As to assumption #1, there’s ample evidence to support this claim (laid out in more detail in the book). Numerous studies in the last several years have found that, though women make up a large part of the Jewish organizational workforce, they hold only a tiny percentage of its top leadership positions, and earn salaries significantly less than their male counterparts. While gender inequities still abound in the general professional world, they are worse in the Jewish world, and Jewish organizations have been more reluctant to take on gender equity initiatives than many secular organizations have been.

Interestingly, many of the women who do hold positions of power in the Jewish organizational world — like Ruth Messinger, head of the American Jewish World Service, for example — have earned their chops outside of the Jewish world (in New York politics in Messinger’s case).

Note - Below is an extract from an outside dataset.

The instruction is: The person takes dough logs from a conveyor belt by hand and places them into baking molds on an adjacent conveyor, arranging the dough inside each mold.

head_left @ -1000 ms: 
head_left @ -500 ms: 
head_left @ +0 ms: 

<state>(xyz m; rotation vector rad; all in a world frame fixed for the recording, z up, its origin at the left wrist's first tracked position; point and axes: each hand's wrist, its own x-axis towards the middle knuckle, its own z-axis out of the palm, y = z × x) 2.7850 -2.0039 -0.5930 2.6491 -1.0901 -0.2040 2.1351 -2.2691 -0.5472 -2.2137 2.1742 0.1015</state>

Which leads to assumptions #2 and #3. The book argues that because women are not being encouraged in the same way as men, their professional skills are not being developed properly — which means not only are these individual women losing out but so is the Jewish community, by not benefiting from their talents. Women are either languishing in mid-level positions in the Jewish organizational world or leaving the Jewish organizational world for better opportunities in the secular professional sector.

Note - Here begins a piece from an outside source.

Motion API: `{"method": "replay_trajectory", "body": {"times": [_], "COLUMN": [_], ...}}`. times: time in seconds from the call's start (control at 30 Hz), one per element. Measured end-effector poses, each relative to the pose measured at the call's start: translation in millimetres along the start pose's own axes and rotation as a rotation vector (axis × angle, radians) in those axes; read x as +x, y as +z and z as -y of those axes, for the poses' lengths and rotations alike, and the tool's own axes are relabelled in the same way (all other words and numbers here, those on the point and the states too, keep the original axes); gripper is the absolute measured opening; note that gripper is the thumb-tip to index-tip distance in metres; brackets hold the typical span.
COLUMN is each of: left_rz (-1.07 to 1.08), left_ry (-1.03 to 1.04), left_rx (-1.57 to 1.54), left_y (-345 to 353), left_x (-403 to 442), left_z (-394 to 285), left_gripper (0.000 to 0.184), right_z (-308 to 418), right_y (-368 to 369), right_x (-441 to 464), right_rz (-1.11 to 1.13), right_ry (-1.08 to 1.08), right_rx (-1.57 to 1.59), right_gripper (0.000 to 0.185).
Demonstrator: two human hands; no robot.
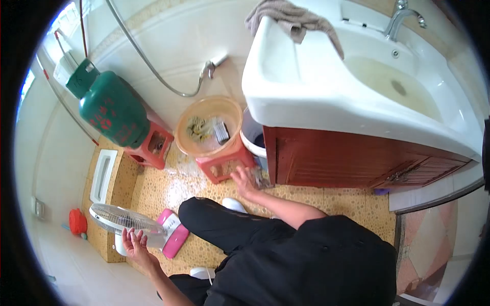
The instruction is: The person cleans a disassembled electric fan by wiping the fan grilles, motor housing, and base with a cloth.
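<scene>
My left hand (135, 247) is beside the wire cage of a white and pink fan (125, 219), its fingers apart and slightly curled, with nothing visible in it. The fan stands on the tiled floor on its pink base (176, 237). My right hand (245, 182) hangs open near a red plastic stool (220, 167), its fingers spread and holding nothing. On that stool sits an orange basin (185, 145) containing a wet cloth (198, 128) and a dark and white brush-like object (221, 132).
A green gas cylinder (115, 107) stands on another red stool (153, 148). At the right, a white sink (306, 97) holds cloudy water, with a grey towel (298, 21) over its edge. A white bucket (252, 133) is beside the red-brown cabinet (332, 158).
</scene>
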State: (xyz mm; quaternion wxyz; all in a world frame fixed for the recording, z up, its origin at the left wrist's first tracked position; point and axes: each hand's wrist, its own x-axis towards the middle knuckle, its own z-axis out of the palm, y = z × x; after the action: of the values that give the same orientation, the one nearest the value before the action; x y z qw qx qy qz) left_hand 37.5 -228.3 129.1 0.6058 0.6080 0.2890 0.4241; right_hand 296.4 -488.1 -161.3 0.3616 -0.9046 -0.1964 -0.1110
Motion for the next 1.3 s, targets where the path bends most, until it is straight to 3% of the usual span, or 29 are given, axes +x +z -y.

The book lays out several strategies and ideas for ways people on all levels of organizational life, from entry-level worker to major-donor, can increase gender equity in their organizations — from encouraging recruitment of women to increasing the flexibility of work schedules to accommodate the demands of family and other non-work life demands (which tend to be greater on women than on men, though both men and women benefit from such flexibility).

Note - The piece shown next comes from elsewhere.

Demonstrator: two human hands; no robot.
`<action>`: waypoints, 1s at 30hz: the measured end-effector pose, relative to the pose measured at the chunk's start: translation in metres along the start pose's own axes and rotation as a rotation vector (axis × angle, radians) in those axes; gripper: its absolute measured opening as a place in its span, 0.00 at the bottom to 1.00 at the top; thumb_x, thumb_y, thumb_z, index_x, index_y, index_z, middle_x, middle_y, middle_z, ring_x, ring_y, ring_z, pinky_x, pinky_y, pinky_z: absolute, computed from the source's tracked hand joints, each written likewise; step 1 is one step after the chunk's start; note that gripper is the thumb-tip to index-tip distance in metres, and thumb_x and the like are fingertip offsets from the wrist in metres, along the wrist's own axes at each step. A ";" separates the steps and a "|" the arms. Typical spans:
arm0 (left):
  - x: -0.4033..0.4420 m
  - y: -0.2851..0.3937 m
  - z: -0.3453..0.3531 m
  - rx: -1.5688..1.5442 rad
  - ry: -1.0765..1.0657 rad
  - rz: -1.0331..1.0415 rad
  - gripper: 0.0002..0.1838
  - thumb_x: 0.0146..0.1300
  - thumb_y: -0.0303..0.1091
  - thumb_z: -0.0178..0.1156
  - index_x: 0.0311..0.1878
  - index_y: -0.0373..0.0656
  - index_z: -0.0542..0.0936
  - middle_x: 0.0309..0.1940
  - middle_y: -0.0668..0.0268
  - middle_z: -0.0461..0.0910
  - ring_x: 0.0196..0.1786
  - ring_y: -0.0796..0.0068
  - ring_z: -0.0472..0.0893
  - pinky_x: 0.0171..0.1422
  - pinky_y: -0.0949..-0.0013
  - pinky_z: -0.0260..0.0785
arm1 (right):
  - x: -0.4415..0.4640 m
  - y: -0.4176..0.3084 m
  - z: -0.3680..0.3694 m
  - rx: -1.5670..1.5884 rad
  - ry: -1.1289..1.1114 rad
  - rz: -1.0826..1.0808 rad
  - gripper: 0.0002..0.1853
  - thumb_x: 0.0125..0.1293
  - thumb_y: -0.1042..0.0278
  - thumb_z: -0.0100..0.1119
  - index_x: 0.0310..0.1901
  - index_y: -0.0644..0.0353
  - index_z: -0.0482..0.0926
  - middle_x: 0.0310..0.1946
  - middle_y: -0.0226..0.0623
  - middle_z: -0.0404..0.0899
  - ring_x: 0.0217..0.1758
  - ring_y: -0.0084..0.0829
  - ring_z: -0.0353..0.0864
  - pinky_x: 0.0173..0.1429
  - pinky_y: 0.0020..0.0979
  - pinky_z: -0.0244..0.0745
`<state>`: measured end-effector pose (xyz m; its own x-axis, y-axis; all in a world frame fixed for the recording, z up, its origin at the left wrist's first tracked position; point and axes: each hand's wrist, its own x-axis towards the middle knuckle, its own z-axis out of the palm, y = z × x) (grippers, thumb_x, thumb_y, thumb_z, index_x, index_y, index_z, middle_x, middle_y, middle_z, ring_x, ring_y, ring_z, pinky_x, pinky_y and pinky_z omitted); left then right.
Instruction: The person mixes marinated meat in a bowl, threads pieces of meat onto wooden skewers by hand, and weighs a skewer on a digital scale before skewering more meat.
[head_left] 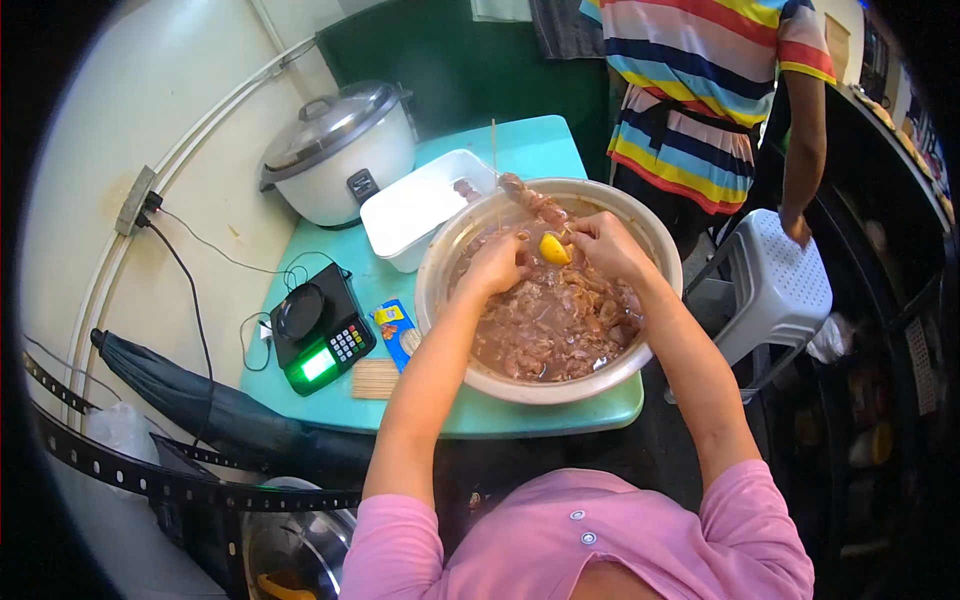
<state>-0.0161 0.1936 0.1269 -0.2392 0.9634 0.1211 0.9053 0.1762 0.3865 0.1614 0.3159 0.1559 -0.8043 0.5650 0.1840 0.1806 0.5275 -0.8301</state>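
A wide pale basin is filled with raw meat pieces in brownish liquid. My left hand is over the left part of the meat, its fingers curled in; what they hold is hidden. Across from it, my right hand has thumb and fingers pressed together, with a thin stick tip showing beside them. Between both hands lies a yellow piece, perhaps citrus. Skewered meat rests over the basin's far rim, near an upright thin stick.
A white tray with a little meat sits behind the basin on the turquoise table. Left are a rice cooker, a digital scale, a blue packet and bamboo sticks. Another person touches a grey stool.
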 end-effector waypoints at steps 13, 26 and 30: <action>-0.002 -0.023 -0.020 -1.107 0.091 -0.313 0.07 0.63 0.30 0.57 0.40 0.39 0.71 0.33 0.63 0.78 0.32 0.71 0.80 0.38 0.65 0.80 | -0.002 -0.006 -0.003 -0.024 -0.008 -0.033 0.10 0.59 0.69 0.55 0.32 0.67 0.83 0.17 0.40 0.78 0.19 0.26 0.75 0.27 0.31 0.68; 0.000 -0.034 -0.022 -1.202 0.314 -0.287 0.21 0.56 0.26 0.65 0.53 0.36 0.71 0.36 0.61 0.80 0.33 0.73 0.81 0.35 0.72 0.77 | -0.002 -0.007 -0.001 0.015 -0.029 -0.053 0.10 0.59 0.70 0.54 0.32 0.68 0.83 0.17 0.39 0.78 0.19 0.26 0.75 0.28 0.29 0.69; 0.002 -0.042 -0.020 -1.132 0.372 -0.318 0.14 0.57 0.29 0.65 0.45 0.35 0.76 0.33 0.64 0.80 0.34 0.74 0.81 0.33 0.75 0.77 | -0.005 -0.013 -0.003 0.015 -0.057 -0.043 0.10 0.59 0.70 0.54 0.32 0.68 0.82 0.17 0.38 0.78 0.20 0.25 0.75 0.28 0.28 0.68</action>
<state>-0.0614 0.1839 0.1297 -0.6463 0.7609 0.0584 0.0191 -0.0604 0.9980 0.1645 0.3080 0.1671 -0.8422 0.5048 0.1893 0.1375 0.5406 -0.8299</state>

But gender inequity aside, here’s what gets me jazzed about Leveling the Playing Field. While as a guidebook it has a very specific purpose (advancing women professionals in the Jewish world, in case that wasn’t abundantly clear already), it’s also got tons of helpful advice that women — and men, too — can use in their professional lives in general, like, for example, “Ask for what you want and need.” Seems obvious, but how many of us wait around hoping for someone to make us an offer so we won’t have to ask?
In addition to practical advice on what to do, the book guides the reader in how to think about organizational life — how to approach the workplace strategically, how to effect change (hallelujah for the lightbulb-on moment of realizing that one can effect change instead of simply being a slave to the demands of the status quo), and how to get what you want, on an organizational and an individual level.

Because at the end of the day, it’s not about women so much as it’s about giving everyone a fair shot at the top and nurturing talent wherever it’s found so that everyone benefits. Years of inequitable systems have made this harder to accomplish than just saying the words, even with conviction, would make it seem. But the more people are aware of these inequities and the forces behind them, the more likely they will be to push for change, and the more willing they will be to adapt to new modes of working and thinking. Or so one hopes.

It’s unlikely that everyone who reads Leveling the Playing Field will take on a full-on gender equity fight in their workplace, but they may be more likely to ask for that raise, demand day care, or even recommend that bright young woman in the development office for a promotion. Ultimately, each small victory and sympathetic colleague adds up and makes the big gender equity fight easier if and when it comes.